May 3, 2008

Sex panic: Still no sign of abatement

The sex panic in the USA shows no signs of abating, despite more and more wrenching stories of excess. Readers will have seen the Seattle Times column I posted yesterday about the man who was dropped off to live under a bridge, an increasingly common phenomenon across the country. (See my previous blog posts here.)

This week, a woman beseechingly wrote to me from Louisiana about her son Eric, now languishing in prison for chatting with a teen girl online. (They never met, and he claims he didn't know her age.) Prison is no picnic, of course, but the real nightmare begins when he is released. According to his mother, he signed up for a 10-year registration, the law changed in January to 25 years, and now Louisiana is looking at retroactive lifetime registration for online offenses like this one. His story is here.

That tale is not uncommon. But more and more, the young men's mothers are going public. Yes, they acknowledge, their boys made mistakes by getting involved with girls who were under the legal age of consent.
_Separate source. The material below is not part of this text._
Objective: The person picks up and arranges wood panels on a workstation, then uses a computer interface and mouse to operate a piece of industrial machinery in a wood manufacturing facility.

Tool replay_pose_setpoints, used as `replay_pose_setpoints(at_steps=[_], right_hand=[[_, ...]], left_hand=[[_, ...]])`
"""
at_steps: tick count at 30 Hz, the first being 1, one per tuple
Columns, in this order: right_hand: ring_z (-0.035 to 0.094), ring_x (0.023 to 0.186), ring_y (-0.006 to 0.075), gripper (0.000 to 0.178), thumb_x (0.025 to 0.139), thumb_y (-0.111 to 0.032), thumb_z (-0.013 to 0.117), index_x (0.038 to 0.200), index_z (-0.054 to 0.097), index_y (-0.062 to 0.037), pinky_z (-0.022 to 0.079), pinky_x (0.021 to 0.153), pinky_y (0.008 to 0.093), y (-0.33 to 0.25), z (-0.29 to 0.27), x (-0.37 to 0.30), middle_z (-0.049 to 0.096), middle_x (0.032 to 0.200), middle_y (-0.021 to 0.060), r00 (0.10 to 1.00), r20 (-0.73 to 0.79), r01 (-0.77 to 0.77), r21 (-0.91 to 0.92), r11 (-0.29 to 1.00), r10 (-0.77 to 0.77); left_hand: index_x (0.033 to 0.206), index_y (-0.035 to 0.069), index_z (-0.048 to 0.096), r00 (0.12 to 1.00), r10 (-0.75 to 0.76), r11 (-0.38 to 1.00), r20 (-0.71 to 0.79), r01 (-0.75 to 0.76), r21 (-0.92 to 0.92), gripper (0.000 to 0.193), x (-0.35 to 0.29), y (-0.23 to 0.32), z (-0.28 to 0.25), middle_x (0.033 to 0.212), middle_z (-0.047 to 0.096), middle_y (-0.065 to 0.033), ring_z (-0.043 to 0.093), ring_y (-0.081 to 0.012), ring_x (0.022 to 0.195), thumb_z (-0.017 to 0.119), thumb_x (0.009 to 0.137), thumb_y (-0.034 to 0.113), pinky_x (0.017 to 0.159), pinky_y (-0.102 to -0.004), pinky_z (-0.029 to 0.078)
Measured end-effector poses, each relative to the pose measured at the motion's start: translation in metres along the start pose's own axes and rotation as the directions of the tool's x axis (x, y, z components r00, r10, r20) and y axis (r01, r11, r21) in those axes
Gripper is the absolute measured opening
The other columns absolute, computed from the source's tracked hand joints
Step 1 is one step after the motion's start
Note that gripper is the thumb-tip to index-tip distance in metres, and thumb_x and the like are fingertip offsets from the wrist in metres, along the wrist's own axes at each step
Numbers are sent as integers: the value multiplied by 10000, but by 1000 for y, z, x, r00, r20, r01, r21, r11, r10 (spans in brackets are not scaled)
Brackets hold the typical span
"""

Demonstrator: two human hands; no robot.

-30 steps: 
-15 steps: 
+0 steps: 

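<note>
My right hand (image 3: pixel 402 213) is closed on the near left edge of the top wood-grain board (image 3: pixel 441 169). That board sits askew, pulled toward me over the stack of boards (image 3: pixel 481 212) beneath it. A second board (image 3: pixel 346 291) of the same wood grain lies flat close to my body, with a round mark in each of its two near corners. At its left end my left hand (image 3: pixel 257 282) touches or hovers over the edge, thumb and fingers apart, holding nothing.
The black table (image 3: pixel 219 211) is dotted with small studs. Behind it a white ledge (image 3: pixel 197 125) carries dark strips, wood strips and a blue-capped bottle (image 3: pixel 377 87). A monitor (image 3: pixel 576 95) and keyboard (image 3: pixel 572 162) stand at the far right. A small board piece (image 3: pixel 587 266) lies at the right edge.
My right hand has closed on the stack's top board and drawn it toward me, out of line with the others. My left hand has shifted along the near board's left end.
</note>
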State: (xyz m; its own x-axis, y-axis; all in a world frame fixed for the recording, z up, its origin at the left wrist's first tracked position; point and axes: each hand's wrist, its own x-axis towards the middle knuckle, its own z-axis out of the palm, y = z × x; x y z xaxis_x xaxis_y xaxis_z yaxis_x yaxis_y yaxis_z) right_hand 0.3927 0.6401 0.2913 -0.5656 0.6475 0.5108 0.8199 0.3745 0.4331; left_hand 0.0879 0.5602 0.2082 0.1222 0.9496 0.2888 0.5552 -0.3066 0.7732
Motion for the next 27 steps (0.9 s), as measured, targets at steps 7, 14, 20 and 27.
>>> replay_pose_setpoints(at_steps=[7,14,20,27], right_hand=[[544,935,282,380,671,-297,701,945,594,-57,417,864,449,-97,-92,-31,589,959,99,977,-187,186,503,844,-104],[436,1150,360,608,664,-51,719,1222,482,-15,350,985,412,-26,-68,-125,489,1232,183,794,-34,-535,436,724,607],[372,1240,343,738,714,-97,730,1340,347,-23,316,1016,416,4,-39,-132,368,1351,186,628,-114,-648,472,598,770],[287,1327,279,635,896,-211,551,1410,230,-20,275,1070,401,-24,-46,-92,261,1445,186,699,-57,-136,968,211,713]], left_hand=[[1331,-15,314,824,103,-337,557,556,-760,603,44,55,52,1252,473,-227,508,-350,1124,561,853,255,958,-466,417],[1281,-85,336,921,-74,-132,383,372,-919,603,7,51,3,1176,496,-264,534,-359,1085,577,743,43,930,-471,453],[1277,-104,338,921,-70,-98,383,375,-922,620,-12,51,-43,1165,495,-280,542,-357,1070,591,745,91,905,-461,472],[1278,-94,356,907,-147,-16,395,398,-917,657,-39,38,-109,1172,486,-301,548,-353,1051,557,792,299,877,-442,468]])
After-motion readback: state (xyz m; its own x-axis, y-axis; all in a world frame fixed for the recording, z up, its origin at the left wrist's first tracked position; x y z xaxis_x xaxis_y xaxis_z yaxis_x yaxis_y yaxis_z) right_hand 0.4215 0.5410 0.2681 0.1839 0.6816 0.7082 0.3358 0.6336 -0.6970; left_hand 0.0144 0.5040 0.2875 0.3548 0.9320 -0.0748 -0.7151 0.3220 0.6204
But they are adamant that their sons are good boys, not predatory pedophiles or rapists.

As an example, here is the story of another mother who went to the media on behalf of her 19-year-old son, who had consensual sex with a girl just shy of her 16th birthday. (Click on the logo below to go to the page that has a video interview with the mother.)

What's becoming increasingly clear from these stories is that the so-called "collateral consequences" are far worse than even the draconian criminal sanctions. Once arrested on a sex charge, no matter how minor or consensual, these young men are ensnared for life in an ever-growing net of so-called "collateral consequences" that make it difficult if not impossible to live a normal life. These include lifetime registration, shaming through online public databases, and – the ultimate consequence in 19 states so far – the possibility of lifetime hospitalization as a sexually violent predator.

Perhaps most chilling is the fact that courts have consistently ruled that people do not have a Constitutional right to be told about these potential consequences before they decide to enter a guilty plea. Indeed, some of the collateral consequences are retroactive; they did not even exist when the person pled guilty in exchange for what looked like a minor penalty.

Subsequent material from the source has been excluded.